As of September 1952, plans were under way for the new Narbonne High School campus to be built starting in 1953 and to open for classes in 1955 after an initial bond issue paying for the school passed earlier that year.
 
After a few delays and setbacks, more concrete plans were laid down in 1954. The school would be built at 24300 S. Western in Harbor City, a few blocks north of Lomita Boulevard.
 
The architectural firm of Daniel, Mann, Johnston & Mendenhall came up with a unique spiral design for the school buildings, fanning them out from a central hub like spokes on a wheel. The estimated cost for the project at that point was $3.8 million.
 
The 1955 opening date had to be pushed back, as ground wasn’t broken for the new facility until March 7, 1955. A bond financing the completion of the project, whose cost had risen to $4.5 million, passed on April 5, 1955. (Final cost for the school was estimated at $5 million.)
 
Construction was on track to complete the new high school in time for classes in Fall 1957. As the school came closer to becoming reality, a debate broke out over its name.
 
Harbor City residents quite naturally felt that the new school should be called “Harbor City High School,” but their appeal to the school board on this point was denied. Lomitans won the day, and the school retained the Narbonne High name.
 
As for the old Narbonne site on Walnut Street, the plan all along had been to convert it to a junior high school that would open simultaneously with the new high school.
 
Both Narbonne High School and Alexander Fleming Junior High School opened to students for the first time on Sept. 16, 1957. (Fleming later changed its name to Alexander Fleming Middle School).
 
Initially, Narbonne drew some of its more than 2,000 students from areas in the process of building their own public high schools, such as the Palos Verdes Peninsula, in addition to accommodating students from Lomita and Harbor City. (Lomita students attend Narbonne because the small city doesn’t have its own school district.)
 
The school continued to grow when those students transferred back to the new Palos Verdes and Peninsula high schools in the early 1960s.
 
Narbonne High was named a California Distinguished School in 1988, and has won praise for its Math/Science Center magnet school program.
 
Narbonne High School, the “Home of the Gauchos,” currently has over 2000 students enrolled, and still has its unusual spiral layout.
 
In addition to many pro athletes, its past graduates include WAR vocalist B.B. Dickerson, KABC news anchor Marc Brown and current “Daily Show” correspondent Jessica Williams.
 
Notables who attended Narbonne but did not graduate include Pixies lead singer Frank Black, actress and model Bo Derek, renowned illustrator and artist Rick Griffin and film director Quentin Tarantino.
 
Narbonne High School is very proud of academic standing and credits its success to its conscientious students, faculty, and staff.
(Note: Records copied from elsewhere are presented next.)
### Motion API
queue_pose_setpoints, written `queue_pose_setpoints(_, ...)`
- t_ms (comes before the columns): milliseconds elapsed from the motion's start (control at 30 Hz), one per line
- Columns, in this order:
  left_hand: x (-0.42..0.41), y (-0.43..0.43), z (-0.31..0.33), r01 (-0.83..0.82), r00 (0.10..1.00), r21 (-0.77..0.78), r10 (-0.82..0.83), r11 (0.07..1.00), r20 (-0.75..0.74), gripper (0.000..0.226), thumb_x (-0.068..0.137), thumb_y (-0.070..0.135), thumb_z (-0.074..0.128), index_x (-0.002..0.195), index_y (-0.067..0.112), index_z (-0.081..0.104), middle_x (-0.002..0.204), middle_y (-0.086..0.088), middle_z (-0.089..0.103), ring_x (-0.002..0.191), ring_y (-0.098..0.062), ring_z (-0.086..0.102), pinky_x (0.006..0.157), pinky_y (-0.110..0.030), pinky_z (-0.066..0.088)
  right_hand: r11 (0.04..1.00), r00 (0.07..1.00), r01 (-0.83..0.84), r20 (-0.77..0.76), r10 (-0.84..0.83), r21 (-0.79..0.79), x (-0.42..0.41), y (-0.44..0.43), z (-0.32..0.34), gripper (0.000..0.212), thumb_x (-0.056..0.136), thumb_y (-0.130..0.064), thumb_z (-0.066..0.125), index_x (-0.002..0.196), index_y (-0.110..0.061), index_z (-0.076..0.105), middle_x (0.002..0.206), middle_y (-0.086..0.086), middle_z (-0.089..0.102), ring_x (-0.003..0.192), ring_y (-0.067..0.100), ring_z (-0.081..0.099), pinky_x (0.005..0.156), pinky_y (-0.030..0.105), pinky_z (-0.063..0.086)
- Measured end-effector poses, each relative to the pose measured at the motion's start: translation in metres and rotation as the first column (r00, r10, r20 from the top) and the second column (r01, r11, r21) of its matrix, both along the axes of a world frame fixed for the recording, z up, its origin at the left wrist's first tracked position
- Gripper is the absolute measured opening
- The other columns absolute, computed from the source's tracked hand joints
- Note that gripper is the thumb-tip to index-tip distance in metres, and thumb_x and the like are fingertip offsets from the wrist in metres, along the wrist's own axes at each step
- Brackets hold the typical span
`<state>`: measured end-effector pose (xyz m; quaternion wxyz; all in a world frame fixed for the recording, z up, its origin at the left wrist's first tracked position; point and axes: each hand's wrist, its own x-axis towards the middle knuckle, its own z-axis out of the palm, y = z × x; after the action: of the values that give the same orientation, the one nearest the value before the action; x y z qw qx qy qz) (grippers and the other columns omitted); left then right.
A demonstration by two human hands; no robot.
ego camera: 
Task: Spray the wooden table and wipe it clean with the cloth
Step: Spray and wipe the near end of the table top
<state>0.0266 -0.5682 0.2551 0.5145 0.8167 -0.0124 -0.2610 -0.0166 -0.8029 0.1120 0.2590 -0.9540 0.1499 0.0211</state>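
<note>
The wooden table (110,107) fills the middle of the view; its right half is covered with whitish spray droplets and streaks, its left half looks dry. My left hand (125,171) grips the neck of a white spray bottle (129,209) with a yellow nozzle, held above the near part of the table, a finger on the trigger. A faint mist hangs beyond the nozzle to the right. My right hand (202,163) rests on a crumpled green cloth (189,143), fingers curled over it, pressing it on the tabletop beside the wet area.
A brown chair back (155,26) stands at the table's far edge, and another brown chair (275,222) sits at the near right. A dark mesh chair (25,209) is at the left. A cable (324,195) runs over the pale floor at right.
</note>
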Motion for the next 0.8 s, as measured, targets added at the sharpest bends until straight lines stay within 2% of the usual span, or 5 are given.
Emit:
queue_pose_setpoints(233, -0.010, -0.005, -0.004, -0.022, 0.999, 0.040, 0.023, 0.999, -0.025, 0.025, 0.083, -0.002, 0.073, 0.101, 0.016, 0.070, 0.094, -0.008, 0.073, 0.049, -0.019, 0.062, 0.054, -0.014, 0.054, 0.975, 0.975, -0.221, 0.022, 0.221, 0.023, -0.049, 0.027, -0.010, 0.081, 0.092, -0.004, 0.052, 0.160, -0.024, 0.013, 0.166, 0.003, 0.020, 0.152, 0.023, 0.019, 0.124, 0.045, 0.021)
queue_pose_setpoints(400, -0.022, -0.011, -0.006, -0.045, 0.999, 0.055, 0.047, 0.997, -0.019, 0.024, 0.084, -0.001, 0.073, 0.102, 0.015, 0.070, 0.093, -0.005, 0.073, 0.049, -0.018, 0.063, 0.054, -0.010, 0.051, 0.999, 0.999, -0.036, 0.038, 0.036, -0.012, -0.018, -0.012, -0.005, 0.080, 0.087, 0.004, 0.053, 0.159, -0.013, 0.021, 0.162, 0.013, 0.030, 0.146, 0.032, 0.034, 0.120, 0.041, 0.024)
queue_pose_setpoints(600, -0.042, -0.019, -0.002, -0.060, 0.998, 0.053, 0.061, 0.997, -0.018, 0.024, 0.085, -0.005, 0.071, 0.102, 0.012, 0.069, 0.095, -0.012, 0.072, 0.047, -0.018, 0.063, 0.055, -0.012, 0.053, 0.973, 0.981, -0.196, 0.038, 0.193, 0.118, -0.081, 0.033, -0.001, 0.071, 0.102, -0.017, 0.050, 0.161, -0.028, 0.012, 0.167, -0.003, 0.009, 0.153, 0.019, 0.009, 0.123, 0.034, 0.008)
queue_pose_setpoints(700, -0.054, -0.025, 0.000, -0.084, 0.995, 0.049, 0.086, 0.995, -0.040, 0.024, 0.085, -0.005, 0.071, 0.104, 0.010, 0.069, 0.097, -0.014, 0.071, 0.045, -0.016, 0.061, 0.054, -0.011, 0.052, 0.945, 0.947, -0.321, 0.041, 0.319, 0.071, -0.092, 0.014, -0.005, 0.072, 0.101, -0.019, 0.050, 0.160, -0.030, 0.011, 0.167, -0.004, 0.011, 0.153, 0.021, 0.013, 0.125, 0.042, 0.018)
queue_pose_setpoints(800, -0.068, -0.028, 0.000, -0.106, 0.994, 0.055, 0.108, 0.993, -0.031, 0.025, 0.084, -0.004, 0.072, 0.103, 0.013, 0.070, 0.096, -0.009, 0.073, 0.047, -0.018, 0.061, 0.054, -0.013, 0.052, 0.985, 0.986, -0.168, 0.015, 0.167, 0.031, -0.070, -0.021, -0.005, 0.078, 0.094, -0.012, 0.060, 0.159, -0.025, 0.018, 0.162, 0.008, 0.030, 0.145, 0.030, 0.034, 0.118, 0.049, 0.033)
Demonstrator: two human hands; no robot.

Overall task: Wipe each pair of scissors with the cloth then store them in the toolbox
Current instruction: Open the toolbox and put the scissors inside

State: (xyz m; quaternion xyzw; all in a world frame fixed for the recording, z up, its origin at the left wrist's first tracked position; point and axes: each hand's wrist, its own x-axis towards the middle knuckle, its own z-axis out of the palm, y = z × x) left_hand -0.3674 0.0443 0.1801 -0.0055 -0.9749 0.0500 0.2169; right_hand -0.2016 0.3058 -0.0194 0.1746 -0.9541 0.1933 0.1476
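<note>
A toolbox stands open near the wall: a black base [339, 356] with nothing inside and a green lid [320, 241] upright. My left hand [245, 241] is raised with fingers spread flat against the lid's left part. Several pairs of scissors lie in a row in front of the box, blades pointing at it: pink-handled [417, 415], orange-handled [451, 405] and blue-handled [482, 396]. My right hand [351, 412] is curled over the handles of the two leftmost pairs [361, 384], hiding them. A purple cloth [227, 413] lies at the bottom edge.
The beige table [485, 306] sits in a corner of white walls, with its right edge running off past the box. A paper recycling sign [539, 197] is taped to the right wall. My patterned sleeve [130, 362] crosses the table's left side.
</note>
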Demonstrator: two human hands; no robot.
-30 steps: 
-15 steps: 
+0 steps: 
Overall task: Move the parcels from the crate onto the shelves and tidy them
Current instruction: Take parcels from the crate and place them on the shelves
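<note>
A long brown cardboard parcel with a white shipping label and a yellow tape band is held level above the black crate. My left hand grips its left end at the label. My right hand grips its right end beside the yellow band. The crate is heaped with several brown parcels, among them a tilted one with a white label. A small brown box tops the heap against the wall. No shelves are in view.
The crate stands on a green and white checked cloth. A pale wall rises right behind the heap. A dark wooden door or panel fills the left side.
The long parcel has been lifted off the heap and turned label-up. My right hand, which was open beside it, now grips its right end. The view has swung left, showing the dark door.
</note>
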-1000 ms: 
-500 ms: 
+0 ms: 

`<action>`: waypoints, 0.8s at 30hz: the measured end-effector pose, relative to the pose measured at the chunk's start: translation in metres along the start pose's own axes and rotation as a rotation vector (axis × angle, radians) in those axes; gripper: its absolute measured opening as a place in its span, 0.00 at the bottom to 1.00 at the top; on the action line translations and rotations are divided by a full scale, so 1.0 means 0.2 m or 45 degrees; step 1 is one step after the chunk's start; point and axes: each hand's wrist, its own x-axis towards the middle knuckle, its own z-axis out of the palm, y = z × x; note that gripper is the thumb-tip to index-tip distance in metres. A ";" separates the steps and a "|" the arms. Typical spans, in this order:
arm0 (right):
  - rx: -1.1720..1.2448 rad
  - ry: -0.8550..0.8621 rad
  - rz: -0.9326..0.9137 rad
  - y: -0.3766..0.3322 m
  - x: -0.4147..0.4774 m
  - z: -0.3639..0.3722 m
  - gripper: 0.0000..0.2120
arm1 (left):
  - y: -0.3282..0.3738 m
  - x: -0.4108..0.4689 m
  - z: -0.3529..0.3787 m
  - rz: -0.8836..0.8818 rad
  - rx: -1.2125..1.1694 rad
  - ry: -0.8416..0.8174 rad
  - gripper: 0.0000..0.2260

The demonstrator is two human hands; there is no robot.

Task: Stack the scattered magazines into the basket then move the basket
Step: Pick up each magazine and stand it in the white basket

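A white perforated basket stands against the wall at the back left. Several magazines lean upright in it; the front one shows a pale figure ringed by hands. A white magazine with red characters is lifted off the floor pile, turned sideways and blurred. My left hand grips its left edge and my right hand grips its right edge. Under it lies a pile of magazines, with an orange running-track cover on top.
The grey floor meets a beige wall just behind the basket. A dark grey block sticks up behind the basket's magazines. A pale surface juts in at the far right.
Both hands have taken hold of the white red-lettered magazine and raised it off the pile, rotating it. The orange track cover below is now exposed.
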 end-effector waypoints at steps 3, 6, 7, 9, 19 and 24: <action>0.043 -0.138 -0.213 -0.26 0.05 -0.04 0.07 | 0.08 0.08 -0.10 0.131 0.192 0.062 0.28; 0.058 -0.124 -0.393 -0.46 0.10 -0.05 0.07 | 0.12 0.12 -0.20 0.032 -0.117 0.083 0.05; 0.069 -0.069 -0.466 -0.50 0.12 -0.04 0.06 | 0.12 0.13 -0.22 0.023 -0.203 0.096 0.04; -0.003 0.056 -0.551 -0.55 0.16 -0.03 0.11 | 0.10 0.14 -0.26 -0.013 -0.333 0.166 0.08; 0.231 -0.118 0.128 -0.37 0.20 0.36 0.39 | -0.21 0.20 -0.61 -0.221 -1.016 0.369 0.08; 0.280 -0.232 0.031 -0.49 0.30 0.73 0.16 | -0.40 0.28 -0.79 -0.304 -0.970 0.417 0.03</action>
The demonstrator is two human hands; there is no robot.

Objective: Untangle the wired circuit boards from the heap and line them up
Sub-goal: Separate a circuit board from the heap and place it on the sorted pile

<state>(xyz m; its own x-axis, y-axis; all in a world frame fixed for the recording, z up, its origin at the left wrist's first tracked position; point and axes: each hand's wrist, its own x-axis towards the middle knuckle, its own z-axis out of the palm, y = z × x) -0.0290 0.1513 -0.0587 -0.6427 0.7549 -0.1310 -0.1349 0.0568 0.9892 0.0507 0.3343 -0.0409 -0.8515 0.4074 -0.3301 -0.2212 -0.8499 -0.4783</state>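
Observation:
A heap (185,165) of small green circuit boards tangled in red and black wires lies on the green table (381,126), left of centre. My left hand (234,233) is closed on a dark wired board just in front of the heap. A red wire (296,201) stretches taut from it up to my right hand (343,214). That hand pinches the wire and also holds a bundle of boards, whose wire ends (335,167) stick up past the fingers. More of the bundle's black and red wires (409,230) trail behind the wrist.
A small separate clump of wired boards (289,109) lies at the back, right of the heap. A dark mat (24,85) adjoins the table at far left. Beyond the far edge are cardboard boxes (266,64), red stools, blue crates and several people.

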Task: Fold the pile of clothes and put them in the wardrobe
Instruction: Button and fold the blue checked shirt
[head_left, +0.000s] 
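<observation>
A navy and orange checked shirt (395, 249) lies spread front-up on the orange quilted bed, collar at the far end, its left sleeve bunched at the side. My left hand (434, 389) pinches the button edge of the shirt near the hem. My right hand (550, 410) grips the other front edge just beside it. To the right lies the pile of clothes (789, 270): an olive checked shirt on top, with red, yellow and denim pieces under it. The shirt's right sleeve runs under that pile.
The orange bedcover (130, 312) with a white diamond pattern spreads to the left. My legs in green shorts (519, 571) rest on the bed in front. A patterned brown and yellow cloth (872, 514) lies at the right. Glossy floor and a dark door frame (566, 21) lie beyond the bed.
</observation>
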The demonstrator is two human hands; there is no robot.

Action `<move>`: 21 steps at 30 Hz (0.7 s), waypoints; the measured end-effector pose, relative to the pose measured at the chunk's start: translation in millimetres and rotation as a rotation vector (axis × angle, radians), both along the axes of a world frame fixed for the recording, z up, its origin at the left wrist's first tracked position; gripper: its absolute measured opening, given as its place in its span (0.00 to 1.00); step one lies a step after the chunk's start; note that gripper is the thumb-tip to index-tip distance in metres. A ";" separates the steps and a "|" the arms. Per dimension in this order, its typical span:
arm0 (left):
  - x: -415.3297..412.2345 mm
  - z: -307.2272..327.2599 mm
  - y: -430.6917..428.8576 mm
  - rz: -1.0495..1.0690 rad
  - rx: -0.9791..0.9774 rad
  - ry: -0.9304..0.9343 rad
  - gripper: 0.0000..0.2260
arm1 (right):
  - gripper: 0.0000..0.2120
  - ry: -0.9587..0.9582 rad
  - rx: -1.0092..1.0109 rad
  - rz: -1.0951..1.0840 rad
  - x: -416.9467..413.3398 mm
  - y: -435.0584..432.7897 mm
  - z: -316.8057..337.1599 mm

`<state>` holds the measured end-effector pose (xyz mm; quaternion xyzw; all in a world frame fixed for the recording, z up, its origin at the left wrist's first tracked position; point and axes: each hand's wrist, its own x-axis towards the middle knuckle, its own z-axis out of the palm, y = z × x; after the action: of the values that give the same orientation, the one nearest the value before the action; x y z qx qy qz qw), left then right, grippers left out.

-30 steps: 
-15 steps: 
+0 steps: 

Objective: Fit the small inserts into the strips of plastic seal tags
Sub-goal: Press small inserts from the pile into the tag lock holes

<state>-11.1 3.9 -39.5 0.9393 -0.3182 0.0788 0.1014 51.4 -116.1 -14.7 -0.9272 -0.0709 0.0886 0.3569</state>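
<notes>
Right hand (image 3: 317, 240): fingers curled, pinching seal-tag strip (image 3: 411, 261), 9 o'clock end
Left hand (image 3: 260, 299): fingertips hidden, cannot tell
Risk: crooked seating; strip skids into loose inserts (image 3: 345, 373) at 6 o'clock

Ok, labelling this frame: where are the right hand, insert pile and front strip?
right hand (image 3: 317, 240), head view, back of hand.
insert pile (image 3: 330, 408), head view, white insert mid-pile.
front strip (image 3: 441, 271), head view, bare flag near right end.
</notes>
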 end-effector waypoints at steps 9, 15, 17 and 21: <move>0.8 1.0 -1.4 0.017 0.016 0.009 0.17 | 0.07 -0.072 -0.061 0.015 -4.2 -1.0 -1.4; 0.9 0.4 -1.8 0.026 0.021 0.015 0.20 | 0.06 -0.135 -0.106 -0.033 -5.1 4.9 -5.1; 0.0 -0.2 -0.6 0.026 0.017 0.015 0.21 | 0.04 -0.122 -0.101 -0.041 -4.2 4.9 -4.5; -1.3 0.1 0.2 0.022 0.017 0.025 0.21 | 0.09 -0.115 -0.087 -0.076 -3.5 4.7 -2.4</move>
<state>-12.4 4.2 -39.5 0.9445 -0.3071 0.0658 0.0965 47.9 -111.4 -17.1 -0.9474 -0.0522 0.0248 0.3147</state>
The campus is home to over 2,000 ethnically, culturally, and socio-economically diverse students. The campus has six small learning communities and is home to Narbonne High School Math/Science Magnet and the Business/Entrepreneurship and Technology (BETA) Magnet . Narbonne High School is located on a 37.5-acre campus in Harbor City and is located in Education Service Center-South.
 
Narbonne High School is the Home of the Gauchos.